• Water enters a house through a pipe whose inside diameter is 2.0 cm at an absolute pressure of 4 * 10 ^ 5 Pa. The pipe leading to second floor bathroom 5 m above is 1.0 cm in diameter. When the flow velocity at the inlet pipe is 4m * s ^ - 1 find the;

To find the flow velocity and pressure in the bathroom, we can use the principle of continuity and Bernoulli's equation.

a) Flow velocity in the bathroom:

According to the principle of continuity, the flow rate of water must remain constant throughout the pipe.

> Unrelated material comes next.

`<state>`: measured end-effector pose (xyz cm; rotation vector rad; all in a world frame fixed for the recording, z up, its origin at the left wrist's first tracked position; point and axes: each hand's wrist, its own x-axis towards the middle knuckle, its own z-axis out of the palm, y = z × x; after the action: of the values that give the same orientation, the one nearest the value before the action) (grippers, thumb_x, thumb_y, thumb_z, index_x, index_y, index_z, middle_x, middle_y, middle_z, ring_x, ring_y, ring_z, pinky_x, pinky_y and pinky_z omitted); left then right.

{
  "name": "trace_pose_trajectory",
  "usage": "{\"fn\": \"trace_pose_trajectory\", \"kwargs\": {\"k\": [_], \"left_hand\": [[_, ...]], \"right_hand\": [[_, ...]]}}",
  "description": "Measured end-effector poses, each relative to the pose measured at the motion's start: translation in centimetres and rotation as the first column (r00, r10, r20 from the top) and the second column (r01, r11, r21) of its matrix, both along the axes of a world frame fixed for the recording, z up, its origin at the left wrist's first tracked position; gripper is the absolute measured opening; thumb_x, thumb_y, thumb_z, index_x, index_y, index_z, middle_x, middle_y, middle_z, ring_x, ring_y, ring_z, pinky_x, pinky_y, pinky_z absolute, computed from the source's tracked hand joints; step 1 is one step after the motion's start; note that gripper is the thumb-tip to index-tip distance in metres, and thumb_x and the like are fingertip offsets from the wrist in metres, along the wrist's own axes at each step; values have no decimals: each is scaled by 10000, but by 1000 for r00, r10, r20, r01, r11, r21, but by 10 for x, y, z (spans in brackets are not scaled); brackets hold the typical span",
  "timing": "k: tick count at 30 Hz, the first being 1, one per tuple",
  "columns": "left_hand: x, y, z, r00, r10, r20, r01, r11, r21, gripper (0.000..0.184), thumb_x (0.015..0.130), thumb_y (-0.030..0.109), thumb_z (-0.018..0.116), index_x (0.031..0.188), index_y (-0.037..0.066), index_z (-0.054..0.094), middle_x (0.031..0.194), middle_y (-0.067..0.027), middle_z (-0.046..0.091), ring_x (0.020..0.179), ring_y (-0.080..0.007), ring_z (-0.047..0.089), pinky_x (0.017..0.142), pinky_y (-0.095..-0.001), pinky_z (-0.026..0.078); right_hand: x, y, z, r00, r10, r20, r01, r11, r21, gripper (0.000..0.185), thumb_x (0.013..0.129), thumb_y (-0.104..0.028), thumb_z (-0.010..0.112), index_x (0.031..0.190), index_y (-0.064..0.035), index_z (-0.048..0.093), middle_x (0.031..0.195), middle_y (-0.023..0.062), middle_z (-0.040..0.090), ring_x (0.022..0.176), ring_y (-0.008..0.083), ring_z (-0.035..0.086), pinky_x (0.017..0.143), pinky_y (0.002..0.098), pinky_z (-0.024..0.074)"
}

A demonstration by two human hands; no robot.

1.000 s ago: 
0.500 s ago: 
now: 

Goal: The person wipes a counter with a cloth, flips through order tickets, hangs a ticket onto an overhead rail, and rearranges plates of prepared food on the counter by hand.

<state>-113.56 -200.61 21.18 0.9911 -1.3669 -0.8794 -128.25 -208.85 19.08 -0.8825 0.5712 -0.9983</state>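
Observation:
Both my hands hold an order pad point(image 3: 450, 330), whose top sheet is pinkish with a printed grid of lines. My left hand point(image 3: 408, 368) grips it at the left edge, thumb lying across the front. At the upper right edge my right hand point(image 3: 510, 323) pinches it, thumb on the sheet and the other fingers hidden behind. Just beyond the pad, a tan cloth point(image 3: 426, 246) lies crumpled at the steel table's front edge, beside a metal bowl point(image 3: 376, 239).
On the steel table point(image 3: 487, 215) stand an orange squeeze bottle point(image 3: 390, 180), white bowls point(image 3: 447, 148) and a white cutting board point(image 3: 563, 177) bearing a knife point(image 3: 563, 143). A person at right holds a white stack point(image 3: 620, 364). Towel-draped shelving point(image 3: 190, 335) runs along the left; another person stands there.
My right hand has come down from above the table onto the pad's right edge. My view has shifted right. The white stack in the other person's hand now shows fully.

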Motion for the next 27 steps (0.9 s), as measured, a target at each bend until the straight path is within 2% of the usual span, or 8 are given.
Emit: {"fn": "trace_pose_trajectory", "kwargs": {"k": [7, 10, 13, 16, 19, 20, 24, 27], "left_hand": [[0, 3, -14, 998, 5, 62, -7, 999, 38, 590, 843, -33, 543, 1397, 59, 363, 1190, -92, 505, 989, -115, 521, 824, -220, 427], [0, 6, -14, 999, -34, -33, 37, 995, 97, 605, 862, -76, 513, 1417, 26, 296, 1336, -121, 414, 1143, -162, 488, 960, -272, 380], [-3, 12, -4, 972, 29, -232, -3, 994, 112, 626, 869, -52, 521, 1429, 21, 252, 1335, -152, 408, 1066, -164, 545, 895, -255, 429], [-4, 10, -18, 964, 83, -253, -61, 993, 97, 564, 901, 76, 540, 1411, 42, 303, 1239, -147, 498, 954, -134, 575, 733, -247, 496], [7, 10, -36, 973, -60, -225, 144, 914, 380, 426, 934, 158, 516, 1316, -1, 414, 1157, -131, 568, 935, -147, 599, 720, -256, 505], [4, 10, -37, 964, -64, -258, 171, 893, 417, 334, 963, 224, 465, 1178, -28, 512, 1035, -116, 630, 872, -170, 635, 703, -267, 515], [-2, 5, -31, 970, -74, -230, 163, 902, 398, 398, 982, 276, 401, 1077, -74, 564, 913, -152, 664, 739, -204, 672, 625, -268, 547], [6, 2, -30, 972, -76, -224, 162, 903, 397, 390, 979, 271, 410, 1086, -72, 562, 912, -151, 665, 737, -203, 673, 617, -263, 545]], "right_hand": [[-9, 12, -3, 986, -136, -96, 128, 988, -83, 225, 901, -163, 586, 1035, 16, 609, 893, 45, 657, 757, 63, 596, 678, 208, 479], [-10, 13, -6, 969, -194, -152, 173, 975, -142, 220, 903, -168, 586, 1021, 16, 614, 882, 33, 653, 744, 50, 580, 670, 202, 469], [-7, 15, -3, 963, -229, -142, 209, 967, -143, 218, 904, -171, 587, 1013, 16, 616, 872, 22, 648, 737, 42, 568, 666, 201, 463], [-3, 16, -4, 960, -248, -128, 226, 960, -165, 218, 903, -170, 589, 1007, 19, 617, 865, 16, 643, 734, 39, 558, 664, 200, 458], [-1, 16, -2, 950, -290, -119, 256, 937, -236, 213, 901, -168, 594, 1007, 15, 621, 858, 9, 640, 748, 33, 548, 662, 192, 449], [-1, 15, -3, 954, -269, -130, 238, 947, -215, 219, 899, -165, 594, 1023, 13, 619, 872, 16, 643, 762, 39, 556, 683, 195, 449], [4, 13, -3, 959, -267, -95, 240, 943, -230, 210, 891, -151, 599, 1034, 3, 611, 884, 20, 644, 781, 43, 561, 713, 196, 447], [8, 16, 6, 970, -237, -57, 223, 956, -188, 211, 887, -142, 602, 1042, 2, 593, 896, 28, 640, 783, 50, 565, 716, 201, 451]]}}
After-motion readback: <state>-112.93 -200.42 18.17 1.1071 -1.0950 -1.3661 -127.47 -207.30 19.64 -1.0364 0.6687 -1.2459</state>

This can be expressed as:

A1 * V1 = A2 * V2

Where A1 and V1 are the cross-sectional area and flow velocity at the inlet pipe, and A2 and V2 are the cross-sectional area and flow velocity at the outlet pipe.

Given that the diameter of the inlet pipe is 2.0 cm and the flow velocity is 4 m/s, we can calculate the area at the inlet pipe:

A1 = π * (d1/2)^2
A1 = π * (0.02 m)^2
A1 = 3.142 * 0.0004
A1 = 0.0001256 m^2

Now we can calculate the cross-sectional area at the outlet pipe, knowing that the diameter is 1.0 cm:

A2 = π * (d2/2)^2
A2 = π * (0.01 m)^2
A2 = 3.142 * 0.0001
A2 = 0.0003142 m^2

Using the principle of continuity, we can find the flow velocity in the bathroom:

0.0001256 * 4 = 0.0003142 * V2
V2 = (0.0001256 * 4) / 0.0003142
V2 = 1.59 m/s

Therefore, the flow velocity in the bathroom is 1.59 m/s.

b) Pressure in the bathroom:

To find the pressure in the bathroom, we can use Bernoulli's equation:

P1 + 1/2 * ρ * V1^2 + ρ * g * h1 = P2 + 1/2 * ρ * V2^2 + ρ * g * h2

Where P1 and P2 are the pressures at the inlet and outlet pipes, respectively, and ρ is the density of water (1000 kg/m^3), g is the acceleration due to gravity (9.81 m/s^2), h1 and h2 are the heights of the pipes, and V1 and V2 are the velocities at the inlet and outlet pipes.

Given that the absolute pressure at the inlet pipe is 4 * 10^5 Pa and the height of the bathroom is 5 m, and using the calculated values of velocities, we can solve for the pressure in the bathroom:

4 * 10^5 + 1/2 * 1000 * 4^2 + 1000 * 9.81 * 0 = P2 + 1/2 * 1000 * 1.59^2 + 1000 * 9.81 * 5

160000 = P2 + 1/2 * 1000 * 2.5281 + 1000 * 9.81 * 5

160000 = P2 + 1264.05 + 49050

P2 = 160000 - 1264.05 - 49050
P2 = 108685.95 Pa

Therefore, the pressure in the bathroom is approximately 108685.95 Pa.